Cancer drugs receive escort from new polymer that UB engineers are developing

BUFFALO, N.Y. – You may not have heard of polyethylene glycol (PEG), but there’s a good chance you’ve ingested it.

The nontoxic polymer is commonly used to prevent freezer burn in ice cream, keep toothpaste moist and, more crucially, help cancer drugs reach their target and stay in the body longer.  

PEG’s overabundance in food, cosmetics and pharmaceuticals can cause people to develop antibodies against it. In some cases, this can lead to allergic reactions and even reduced efficacy of PEG-coated drugs.                                         

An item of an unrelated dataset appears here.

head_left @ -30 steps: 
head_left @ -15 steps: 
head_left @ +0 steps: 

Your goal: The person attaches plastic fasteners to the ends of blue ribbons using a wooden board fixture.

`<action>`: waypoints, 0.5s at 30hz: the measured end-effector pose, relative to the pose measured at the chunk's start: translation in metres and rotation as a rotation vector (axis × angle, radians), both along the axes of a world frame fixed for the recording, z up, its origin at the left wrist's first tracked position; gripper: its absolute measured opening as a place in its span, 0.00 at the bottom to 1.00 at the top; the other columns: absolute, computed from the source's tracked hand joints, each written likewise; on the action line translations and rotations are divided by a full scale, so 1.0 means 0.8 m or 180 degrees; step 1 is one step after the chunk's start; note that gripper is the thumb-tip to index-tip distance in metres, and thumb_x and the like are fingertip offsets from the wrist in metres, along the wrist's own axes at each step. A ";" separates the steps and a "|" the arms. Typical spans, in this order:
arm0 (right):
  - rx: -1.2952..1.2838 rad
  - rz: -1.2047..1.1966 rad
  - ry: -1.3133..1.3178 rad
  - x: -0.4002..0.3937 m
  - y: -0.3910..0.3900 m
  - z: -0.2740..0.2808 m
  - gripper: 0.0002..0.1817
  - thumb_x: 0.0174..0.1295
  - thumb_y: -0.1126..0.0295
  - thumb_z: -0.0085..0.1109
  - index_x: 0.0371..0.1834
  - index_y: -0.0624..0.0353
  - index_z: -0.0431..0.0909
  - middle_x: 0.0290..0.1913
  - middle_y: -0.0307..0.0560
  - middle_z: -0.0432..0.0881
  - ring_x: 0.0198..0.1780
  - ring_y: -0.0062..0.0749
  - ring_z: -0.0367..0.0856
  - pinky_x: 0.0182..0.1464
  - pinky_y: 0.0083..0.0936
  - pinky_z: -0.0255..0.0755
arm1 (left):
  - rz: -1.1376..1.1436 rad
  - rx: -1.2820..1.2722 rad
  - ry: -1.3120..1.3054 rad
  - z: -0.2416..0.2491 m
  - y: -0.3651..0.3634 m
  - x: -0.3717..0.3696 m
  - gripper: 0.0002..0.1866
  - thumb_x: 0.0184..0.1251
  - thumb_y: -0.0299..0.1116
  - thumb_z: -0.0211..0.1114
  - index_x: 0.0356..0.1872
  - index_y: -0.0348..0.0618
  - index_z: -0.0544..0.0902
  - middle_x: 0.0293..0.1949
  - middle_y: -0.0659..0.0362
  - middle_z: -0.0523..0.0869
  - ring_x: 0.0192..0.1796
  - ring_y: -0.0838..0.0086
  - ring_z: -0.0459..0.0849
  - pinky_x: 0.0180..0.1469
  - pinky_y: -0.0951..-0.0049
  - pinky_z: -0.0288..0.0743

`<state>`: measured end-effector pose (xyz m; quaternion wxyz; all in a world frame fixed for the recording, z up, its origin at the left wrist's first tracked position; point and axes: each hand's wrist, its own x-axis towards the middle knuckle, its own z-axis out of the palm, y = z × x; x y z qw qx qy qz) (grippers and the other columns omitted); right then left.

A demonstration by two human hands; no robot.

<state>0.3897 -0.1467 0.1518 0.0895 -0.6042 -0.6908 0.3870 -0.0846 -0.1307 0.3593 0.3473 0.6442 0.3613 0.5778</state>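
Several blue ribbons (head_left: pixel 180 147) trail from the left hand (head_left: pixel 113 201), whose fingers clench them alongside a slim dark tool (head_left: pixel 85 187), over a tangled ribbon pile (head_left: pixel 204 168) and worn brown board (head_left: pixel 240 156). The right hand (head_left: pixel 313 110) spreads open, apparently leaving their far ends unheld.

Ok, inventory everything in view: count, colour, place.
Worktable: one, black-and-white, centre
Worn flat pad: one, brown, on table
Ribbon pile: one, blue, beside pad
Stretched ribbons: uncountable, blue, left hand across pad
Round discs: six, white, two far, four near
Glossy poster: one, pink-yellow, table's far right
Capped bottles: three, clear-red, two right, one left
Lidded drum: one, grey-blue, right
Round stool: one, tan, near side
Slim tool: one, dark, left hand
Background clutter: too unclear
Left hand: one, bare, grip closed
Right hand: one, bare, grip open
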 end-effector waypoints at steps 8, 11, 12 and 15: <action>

That’s why University at Buffalo researchers are studying an alternative polymer to escort cancer medications into the body, known as zwitterionic polymer.

“The major advantage of zwitterionic polymer is immune response. Unlike PEG, there are currently no antibodies for zwitterionic polymers,” says Chong Cheng, PhD, professor in the UB Department of Chemical and Biological Engineering, within the School of Engineering and Applied Sciences (SEAS).

Cheng is the principal investigator on a $2.4 million grant from the National Institute of Biomedical Imaging and Bioengineering, one of the National Institutes of Health.

Co-investigators are Yun Wu, PhD, associate professor in the UB Department of Biomedical Engineering, a joint program of SEAS and the Jacobs School of Medicine and Biomedical Sciences, and Eugene Y.-X. Chen, PhD, professor in Colorado State University’s Department of Chemistry.

During the four-year grant cycle starting April 1, the team will investigate whether zwitterionic polymer-drug conjugates (ZPDCs) can serve as a novel drug delivery system for medications treating pancreatic cancer, considered the deadliest kind of cancer in the human body.  

“Our new ZPDCs address critical challenges faced by current drug delivery systems, such as PEG immunogenicity and co-delivery of drugs that have incompatible properties,” Wu says. “We can therefore provide more effective treatments for cancer patients and ultimately improve patient outcomes.”

Limitations of PEG-based drugs

Many targeted cancer therapies come in the form of small-molecule drugs, which have low molecular weight and can therefore enter cells more easily.  

“But because small molecule drugs are so small, they are quickly filtered out through the kidney,” Cheng says. “So they have a quite narrow therapeutic window to treat the disease.”

PEG consists of large, water-soluble molecules, so drug manufacturers attach it to certain medications like cancer drugs in a process called PEGylation. This shields the medication from being broken down before it can reach its target and prolongs its circulation in the bloodstream. 

PEG’s ability as a moisturizing and stabilizing agent has also made it a popular additive to processed food and cosmetic products.

While the U.S. Food and Drug Administration classifies PEG as “generally recognized as safe,” as much as 72% of people have detectable levels of anti-PEG antibodies, according to a 2016 study in the journal Analytical Chemistry. Just a small fraction have enough antibodies to put them at risk of an allergic reaction, the study found, but those who do can suffer rashes, hives and difficulty breathing. 

PEG antibodies may have led a small number of people to experience allergic reactions to Moderna and Pfizer-BioNTech’s mRNA COVID-19 vaccines, which both use PEG to stabilize its lipid nanoparticles. The Centers for Disease Control and Prevention recommends those with a PEG allergy not receive an mRNA COVID vaccine.

In addition to causing allergic reactions, PEG antibodies can prevent PEGylated medications from doing their jobs.

“The PEG antibody will push out a PEG agent from the biological system, and efficiency of that delivery system would be greatly restricted,” Cheng says. “That's a major limitation of PEG-based therapeutics.”

Substituting with ZPDCs

There are currently no ZPDCs on the market. Based on a successful proof-of-concept demonstration, the UB-led team will investigate ZPDCs through physicochemical, cellular and in vivo studies. 

Aside from a lack of immune response, there are other advantages to ZPDCs, too. Cheng says they have high levels of hydration that allow medications to stay in the body even longer than PEGylated medications.

“So our therapeutic window can be even wider,” he says. 

And while most ZPDCs currently being researched are non-biodegradable, Cheng says his team has engineered their ZPDCs to be biodegradable.  

“This is very relevant for biomedical applications, because otherwise the accumulation of ZPDCs in biological systems would result in side effects,” he says. 

Cheng says PEG is still a good approach for most patients, but its continued broad use makes it all the more crucial to find a viable alternative.

“This is a good opportunity to work in some interesting directions, with the potential to benefit many people,” Cheng says. “This way, we increase their treatment efficacy to improve their health and quality of life.”